Give back every line of the material below exactly, but no images.

════════════════════

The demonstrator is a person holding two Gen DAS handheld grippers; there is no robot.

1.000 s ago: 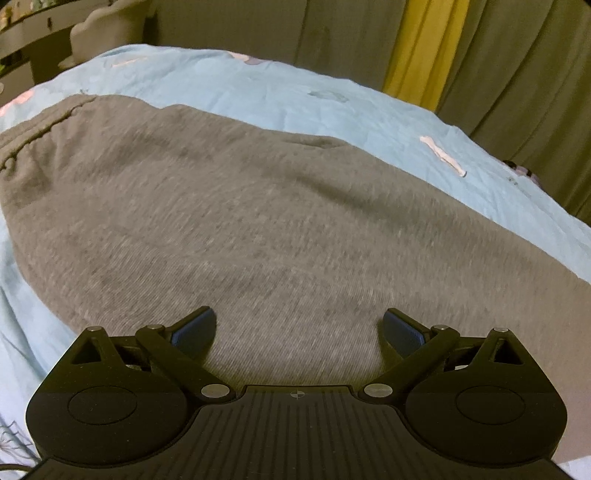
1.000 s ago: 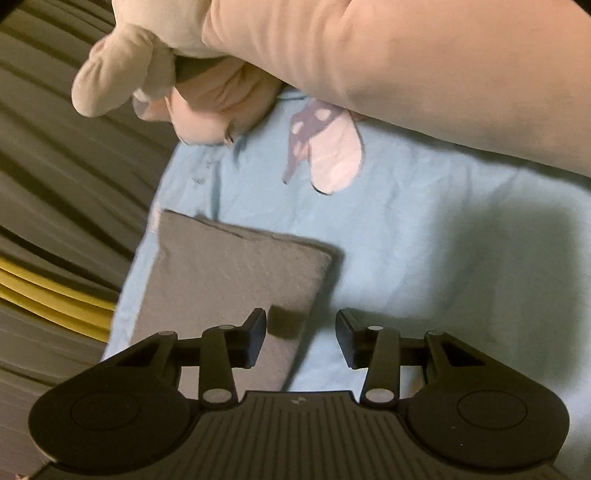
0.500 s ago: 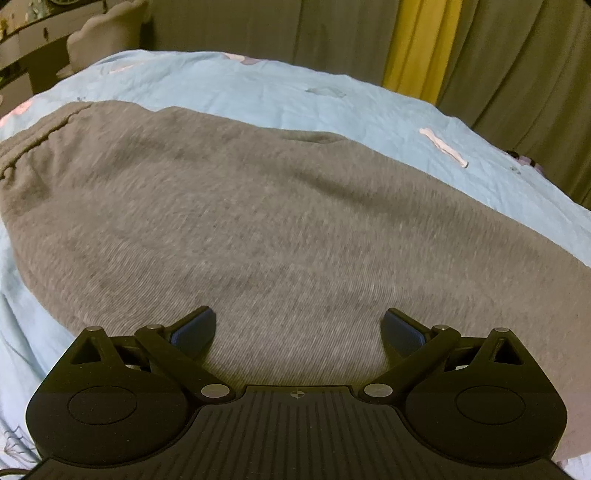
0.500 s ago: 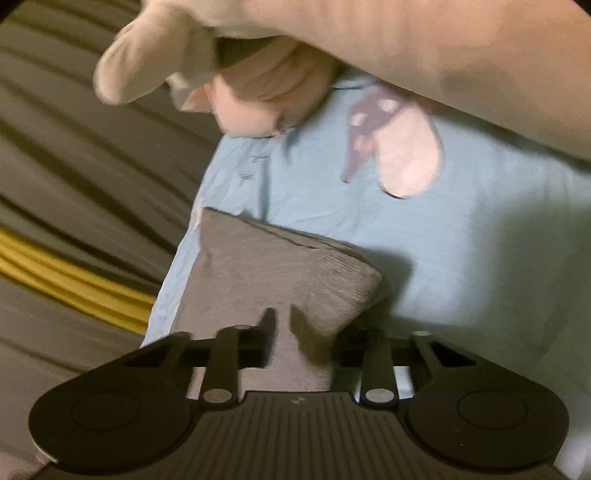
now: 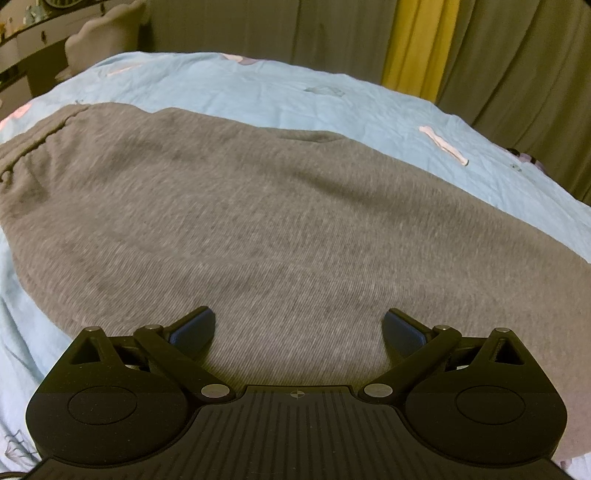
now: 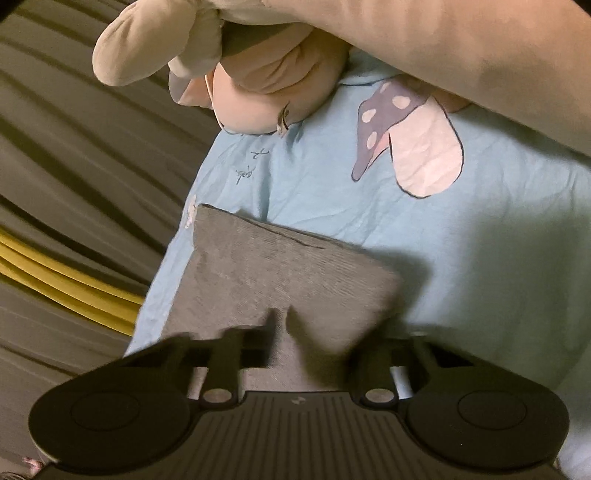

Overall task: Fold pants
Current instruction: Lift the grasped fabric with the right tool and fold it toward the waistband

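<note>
Grey pants (image 5: pixel 258 221) lie spread flat on a light blue bedsheet (image 5: pixel 258 88), waistband at the far left. My left gripper (image 5: pixel 299 328) is open and empty, low over the middle of the pants. In the right wrist view, my right gripper (image 6: pixel 282 328) is shut on the cuff end of the pant leg (image 6: pixel 266 266) and lifts it off the sheet. The fabric covers the right finger.
A pale plush toy (image 6: pixel 266 92) and a long beige pillow (image 6: pixel 461 48) lie at the head of the bed. Olive curtains (image 5: pixel 517 55) with a yellow strip (image 5: pixel 417 40) hang behind the bed. A chair (image 5: pixel 103 33) stands far left.
My right gripper has closed on the pant leg end and raised it. My left gripper has stayed open and drifted slightly over the pants.
</note>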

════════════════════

Exercise solution |
The demonstrator is a person holding two Gen DAS handheld grippers; there is no robot.

1.000 s ago: 
1.000 s ago: 
0.500 s ago: 
0.500 s ago: 
now: 
now: 

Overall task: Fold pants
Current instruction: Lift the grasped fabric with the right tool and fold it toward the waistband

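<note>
Grey pants (image 5: pixel 258 221) lie spread flat on a light blue bedsheet (image 5: pixel 258 88), waistband at the far left. My left gripper (image 5: pixel 299 328) is open and empty, low over the middle of the pants. In the right wrist view, my right gripper (image 6: pixel 282 328) is shut on the cuff end of the pant leg (image 6: pixel 266 266) and lifts it off the sheet. The fabric covers the right finger.
A pale plush toy (image 6: pixel 266 92) and a long beige pillow (image 6: pixel 461 48) lie at the head of the bed. Olive curtains (image 5: pixel 517 55) with a yellow strip (image 5: pixel 417 40) hang behind the bed. A chair (image 5: pixel 103 33) stands far left.
My right gripper has closed on the pant leg end and raised it. My left gripper has stayed open and drifted slightly over the pants.
</note>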

What has been written here completes the answer.